XML and required DTDs

Steve DeRose and others have made a good case for removing the burden
of reading a DTD from the shoulders of XML applications, especially if
reading an XML DTD is to be no easier than reading an arbitrary SGML
(ISO 8879) DTD.  I don't know how the equation changes if XML DTDs are
"easy" to parse, by comparison, but I understand the motivation.

Still, I am wondering how this strategy would fit into the larger
picture: (a) how XML instances will actually be processed, and (b)
what dynamics will likely be set up for XML applications development
if the pronouncement is made: "Rejoice at last, programmers of the
world: today we are liberated from the tyranny of the SGML DTD."

To elaborate on this question, I first need to ensure that I have not
made a fatal mistake in assuming that "Language" in "XML" to is meant
in the same way as "Language" in "SGML," viz., elliptical for
"metalanguage."  I have taken "eXtensible" to be the equivalent of
"meta-".  Further, I have assumed that the markup languages based upon
XML would set up basic lexical semantics as well as can be done using
semantically perspicuous GIs, attribute names, attribute values
(etc.), but that XML itself would be as innocent of processing
semantics just like SGML.  If both assumptions are warranted, and if I
have not failed to reckon with some influence from "SGML Extended
Facilities" (e.g., property sets that are assumed to apply to XML in
some way), then I have the following observations and questions.
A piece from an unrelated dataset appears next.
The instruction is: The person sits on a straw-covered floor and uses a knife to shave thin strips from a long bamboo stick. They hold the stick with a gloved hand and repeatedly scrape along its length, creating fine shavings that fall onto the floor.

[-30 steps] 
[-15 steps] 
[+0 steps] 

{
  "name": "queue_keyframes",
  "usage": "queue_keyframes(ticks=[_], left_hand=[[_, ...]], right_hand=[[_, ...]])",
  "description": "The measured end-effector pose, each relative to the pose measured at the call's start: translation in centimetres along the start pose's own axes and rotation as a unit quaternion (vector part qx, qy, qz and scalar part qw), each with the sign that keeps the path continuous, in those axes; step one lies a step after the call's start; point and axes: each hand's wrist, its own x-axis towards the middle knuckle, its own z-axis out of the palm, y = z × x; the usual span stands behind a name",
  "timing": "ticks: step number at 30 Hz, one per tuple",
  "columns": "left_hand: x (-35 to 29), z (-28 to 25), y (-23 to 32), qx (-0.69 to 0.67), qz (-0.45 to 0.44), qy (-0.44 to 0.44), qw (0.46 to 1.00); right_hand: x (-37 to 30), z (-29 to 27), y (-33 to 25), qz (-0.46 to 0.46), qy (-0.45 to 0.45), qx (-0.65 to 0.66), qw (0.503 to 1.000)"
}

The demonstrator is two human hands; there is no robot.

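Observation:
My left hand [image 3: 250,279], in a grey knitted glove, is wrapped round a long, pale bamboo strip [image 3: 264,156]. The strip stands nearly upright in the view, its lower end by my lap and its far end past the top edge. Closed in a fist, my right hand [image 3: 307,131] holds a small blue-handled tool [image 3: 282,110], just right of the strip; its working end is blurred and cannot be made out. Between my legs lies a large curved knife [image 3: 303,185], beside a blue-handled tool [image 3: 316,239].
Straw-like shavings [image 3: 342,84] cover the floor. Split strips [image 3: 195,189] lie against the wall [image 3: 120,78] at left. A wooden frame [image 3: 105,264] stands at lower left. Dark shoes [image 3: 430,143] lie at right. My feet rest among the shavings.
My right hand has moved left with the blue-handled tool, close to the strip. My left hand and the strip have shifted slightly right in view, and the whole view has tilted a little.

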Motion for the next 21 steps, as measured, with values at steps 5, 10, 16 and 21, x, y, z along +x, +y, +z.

Observation: if XML instances are to be processed without the DTD,
then it's not possible to know with certainty from an instance what
the data types (declared values) are for the attributes.  This --
aside from the fact that some declarations might need to be sent with
the XML instance to provide information about defaulted attributes,
notations, etc.  In this sense, an XML document instance is weaker
semantically than an SGML document with its required DTD.  See below,
where the attributes 'uff' or 'ko' might encode an IDREF as (HyTime) clink,
but we can't be sure.

So, suppose this XML instance is acquired by my Net client:

<ucod>xx<kok uff=ak>xx<iuk>xx</iuk>xx<kak>xx<kcico>xx</kcico>xx</kak>xx<voc>
<cbb>xx</cbb>xx<qdd ko=ak>xx</qdd>xx<koik>xx</koik>xx</voc>xx</kok>xx<cdaw>
<koik>xx</koik>xx<voc>xx<qdd>xx</qdd>xx<koik>xx<qkqr>xx<riwo>xx</riwo>
</qkqr>xx<riwo>xx</riwo>xx</koik>xx</voc>xx</cdaw>xx<kob>xx</kob>xx</ucod>

If the client assumes (or can know from a MIME type?) that the instance
is a candidate for meaningful display, what does it do?  (Ignore the
fact that the content represented by "xx" is dummy text).  The server
sending the instance will also need to send a stylesheet which says
that (e.g.,) "qdd is a line-breaking element" and "qkqr is to be
displayed in italic typeface" and so forth.  Something also has to
tell my browser that QDD's attribute 'ko' encodes a HyTime clink, and
that 'uff' is (therefore) for storing an ID.  Etc.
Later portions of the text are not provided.